- **WORK ITEM**:
Could every line below be transcribed exactly, with the pictures dropped?

- **DATA SEGMENT**:
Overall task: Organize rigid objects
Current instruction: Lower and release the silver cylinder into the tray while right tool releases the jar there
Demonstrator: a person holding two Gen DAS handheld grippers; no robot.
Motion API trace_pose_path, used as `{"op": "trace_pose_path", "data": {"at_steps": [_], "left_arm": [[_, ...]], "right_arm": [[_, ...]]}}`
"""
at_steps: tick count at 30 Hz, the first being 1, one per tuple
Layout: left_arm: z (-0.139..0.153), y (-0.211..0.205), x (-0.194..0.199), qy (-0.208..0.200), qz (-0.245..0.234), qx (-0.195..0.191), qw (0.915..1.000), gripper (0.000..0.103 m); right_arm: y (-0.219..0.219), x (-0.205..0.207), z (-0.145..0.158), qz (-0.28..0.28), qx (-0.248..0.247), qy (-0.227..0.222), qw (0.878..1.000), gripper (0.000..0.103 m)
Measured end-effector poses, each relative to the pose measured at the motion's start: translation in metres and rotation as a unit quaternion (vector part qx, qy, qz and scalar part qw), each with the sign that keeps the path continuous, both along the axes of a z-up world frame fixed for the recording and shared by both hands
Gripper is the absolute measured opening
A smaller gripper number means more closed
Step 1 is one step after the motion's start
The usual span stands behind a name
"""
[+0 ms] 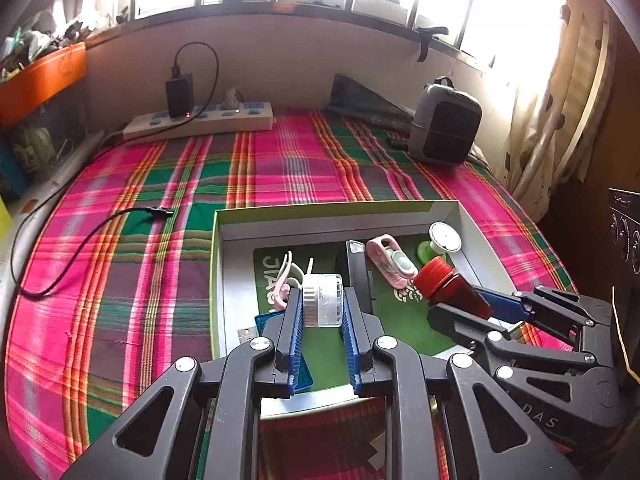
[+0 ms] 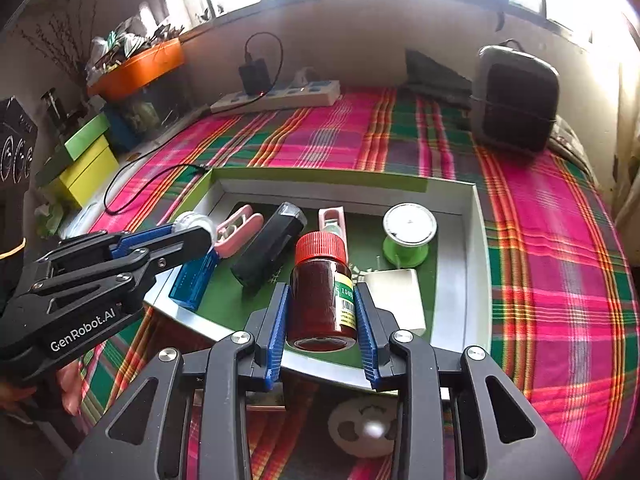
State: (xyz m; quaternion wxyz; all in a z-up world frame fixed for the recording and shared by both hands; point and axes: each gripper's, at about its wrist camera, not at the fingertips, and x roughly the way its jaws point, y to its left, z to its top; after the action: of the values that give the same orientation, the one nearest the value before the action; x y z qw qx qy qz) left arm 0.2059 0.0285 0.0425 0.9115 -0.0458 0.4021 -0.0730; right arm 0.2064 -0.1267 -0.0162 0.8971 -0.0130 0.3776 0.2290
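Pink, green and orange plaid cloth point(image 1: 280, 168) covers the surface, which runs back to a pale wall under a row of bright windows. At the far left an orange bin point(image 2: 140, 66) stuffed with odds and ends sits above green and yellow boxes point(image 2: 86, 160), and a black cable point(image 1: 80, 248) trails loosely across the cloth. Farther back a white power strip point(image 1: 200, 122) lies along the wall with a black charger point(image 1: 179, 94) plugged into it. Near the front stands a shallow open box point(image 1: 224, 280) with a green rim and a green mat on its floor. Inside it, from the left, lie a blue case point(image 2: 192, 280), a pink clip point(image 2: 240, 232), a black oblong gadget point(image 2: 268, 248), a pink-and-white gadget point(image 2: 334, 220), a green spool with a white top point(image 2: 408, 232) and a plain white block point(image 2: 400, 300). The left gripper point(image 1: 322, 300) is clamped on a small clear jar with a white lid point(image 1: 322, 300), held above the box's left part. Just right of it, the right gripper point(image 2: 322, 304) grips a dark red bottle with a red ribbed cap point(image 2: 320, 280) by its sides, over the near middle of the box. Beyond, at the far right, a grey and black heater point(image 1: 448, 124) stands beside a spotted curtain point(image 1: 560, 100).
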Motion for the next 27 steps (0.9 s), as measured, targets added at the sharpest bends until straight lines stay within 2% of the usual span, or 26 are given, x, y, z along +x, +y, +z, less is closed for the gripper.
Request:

- **COMPLETED TASK**:
Overall task: Organize rigid objects
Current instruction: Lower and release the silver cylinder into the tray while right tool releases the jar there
Demonstrator: a person holding two Gen DAS handheld grippers; no robot.
Motion API trace_pose_path, used as `{"op": "trace_pose_path", "data": {"at_steps": [_], "left_arm": [[_, ...]], "right_arm": [[_, ...]]}}`
"""
at_steps: tick count at 30 Hz, the first being 1, one per tuple
Layout: left_arm: z (-0.139..0.153), y (-0.211..0.205), x (-0.194..0.199), qy (-0.208..0.200), qz (-0.245..0.234), qx (-0.195..0.191), qw (0.915..1.000), gripper (0.000..0.103 m); right_arm: y (-0.219..0.219), x (-0.205..0.207), z (-0.145..0.158), qz (-0.28..0.28), qx (-0.248..0.247), qy (-0.227..0.222), qw (0.878..1.000), gripper (0.000..0.103 m)
Measured end-effector poses, each relative to the pose measured at the motion's start: translation in metres and rotation as a unit quaternion (vector part qx, qy, qz and scalar part qw), each with the sign that keeps the path continuous, both along the axes of a z-up world frame fixed for the recording and shared by both hands
Gripper is the absolute measured opening
A smaller gripper number means more closed
Step 1 is one step after the motion's start
The usual span stands behind a name
"""
[+0 ms] 
[+0 ms] 
State: (xyz m; quaternion wxyz; all in a z-up world frame fixed for the recording and shared by both hands; point and axes: each gripper's, at about its wrist camera, not at the fingertips, and x roughly the way its jaws point, y to its left, z to its top; after the action: of the values that give the same orientation, the one nearest the value before the action; x y z qw qx qy qz) left arm 0.2059 0.0285 0.0425 0.9115 -0.0458 0.4021 -0.0730; right arm 0.2064 -0.1267 -0.0162 0.8971 -0.0130 0.3776 0.2290
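Pink, green and orange plaid cloth point(image 1: 280, 168) covers the surface, which runs back to a pale wall under a row of bright windows. At the far left an orange bin point(image 2: 140, 66) stuffed with odds and ends sits above green and yellow boxes point(image 2: 86, 160), and a black cable point(image 1: 80, 248) trails loosely across the cloth. Farther back a white power strip point(image 1: 200, 122) lies along the wall with a black charger point(image 1: 179, 94) plugged into it. Near the front stands a shallow open box point(image 1: 224, 280) with a green rim and a green mat on its floor. Inside it, from the left, lie a blue case point(image 2: 192, 280), a pink clip point(image 2: 240, 232), a black oblong gadget point(image 2: 268, 248), a pink-and-white gadget point(image 2: 334, 220), a green spool with a white top point(image 2: 408, 232) and a plain white block point(image 2: 400, 300). The left gripper point(image 1: 322, 300) is clamped on a small clear jar with a white lid point(image 1: 322, 300), held above the box's left part. Just right of it, the right gripper point(image 2: 322, 304) grips a dark red bottle with a red ribbed cap point(image 2: 320, 280) by its sides, over the near middle of the box. Beyond, at the far right, a grey and black heater point(image 1: 448, 124) stands beside a spotted curtain point(image 1: 560, 100).
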Motion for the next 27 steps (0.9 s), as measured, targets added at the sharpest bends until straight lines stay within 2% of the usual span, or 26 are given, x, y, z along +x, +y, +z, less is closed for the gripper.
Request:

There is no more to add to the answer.